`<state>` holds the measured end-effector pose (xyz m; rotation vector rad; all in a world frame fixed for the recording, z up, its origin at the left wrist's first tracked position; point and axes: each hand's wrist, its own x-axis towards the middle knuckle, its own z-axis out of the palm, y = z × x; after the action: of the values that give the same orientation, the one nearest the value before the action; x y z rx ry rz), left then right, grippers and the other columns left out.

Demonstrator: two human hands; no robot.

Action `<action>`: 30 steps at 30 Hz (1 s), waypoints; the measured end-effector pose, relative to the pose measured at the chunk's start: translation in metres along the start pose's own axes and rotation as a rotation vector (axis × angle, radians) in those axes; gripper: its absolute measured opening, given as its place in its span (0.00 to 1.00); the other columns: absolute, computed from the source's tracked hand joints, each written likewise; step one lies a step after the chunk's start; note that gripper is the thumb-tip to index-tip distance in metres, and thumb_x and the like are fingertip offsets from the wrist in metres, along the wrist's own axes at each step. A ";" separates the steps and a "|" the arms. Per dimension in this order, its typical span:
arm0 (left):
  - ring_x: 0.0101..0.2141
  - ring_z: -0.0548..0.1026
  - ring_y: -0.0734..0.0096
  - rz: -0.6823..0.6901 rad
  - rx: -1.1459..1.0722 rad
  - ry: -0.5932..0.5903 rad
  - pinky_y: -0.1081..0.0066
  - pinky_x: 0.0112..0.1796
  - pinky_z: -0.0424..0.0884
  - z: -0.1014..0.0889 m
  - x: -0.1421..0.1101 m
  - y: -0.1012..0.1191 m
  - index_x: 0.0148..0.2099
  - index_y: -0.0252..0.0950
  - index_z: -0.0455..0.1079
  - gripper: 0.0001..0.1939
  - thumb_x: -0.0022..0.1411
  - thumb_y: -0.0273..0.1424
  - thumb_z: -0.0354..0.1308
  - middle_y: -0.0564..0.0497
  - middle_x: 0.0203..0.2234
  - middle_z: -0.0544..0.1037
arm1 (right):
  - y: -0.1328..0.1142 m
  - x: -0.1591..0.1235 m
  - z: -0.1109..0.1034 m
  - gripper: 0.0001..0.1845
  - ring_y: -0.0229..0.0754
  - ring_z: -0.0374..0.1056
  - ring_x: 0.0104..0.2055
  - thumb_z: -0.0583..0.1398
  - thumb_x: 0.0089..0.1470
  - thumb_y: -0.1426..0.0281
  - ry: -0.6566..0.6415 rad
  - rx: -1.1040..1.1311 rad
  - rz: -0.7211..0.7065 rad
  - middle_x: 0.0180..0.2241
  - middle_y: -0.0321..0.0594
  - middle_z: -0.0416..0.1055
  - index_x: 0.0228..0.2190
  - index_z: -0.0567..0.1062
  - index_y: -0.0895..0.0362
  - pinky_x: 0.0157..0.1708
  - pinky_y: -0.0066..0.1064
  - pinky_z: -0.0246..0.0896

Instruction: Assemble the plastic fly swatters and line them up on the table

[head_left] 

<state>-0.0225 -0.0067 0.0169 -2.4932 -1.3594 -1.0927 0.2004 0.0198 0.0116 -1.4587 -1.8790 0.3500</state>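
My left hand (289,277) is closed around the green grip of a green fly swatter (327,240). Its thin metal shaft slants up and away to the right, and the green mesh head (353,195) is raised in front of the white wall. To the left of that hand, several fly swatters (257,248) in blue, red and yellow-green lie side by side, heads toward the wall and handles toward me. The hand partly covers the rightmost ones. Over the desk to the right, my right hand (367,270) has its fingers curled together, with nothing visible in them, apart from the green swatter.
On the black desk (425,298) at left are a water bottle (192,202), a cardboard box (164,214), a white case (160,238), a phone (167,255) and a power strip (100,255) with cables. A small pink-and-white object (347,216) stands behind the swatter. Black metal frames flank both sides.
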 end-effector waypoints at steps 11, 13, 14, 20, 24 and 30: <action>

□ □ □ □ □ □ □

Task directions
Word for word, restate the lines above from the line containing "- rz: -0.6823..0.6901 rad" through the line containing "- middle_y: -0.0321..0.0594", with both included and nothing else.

Output for this exercise
  - rz: -0.6823..0.6901 rad
  - rx: -1.1459..1.0722 rad
  - ry: -0.5932..0.5903 rad
  - pinky_y: -0.1081..0.0066
  - pinky_x: 0.0112..0.1796
  - pinky_z: -0.0424..0.0884
  - z: -0.1014..0.0889 m
  - x: -0.1421..0.1101 m
  - y: -0.1012..0.1191 m
  - index_x: 0.0148..0.2099
  - index_y: -0.0252..0.0950
  - index_z: -0.0455..0.1079
  - gripper: 0.0001..0.1939
  - thumb_x: -0.0022..0.1411
  - thumb_y: -0.0273..0.1424
  - thumb_z: -0.0354..0.1308
  - middle_y: -0.0564..0.0497
  - middle_x: 0.0203..0.2234
  - middle_z: -0.0544..0.1037
arm1 (right):
  - y: -0.1328..0.1142 m
  - x: -0.1591..0.1235 m
  - z: -0.1109..0.1034 m
  - gripper: 0.0001..0.1845
  - ring_y: -0.0229..0.0754
  - ring_z: -0.0374..0.1056
  - ring_x: 0.0104..0.2055
  - thumb_z: -0.0583..0.1398
  - thumb_x: 0.0089..0.1470
  - thumb_y: -0.1426..0.0281
  - ry: -0.6566..0.6415 rad
  - rx: -1.1040..1.1311 rad
  - rz: -0.7211..0.7065 rad
  - middle_x: 0.0180..0.2241
  - middle_y: -0.0321..0.0594

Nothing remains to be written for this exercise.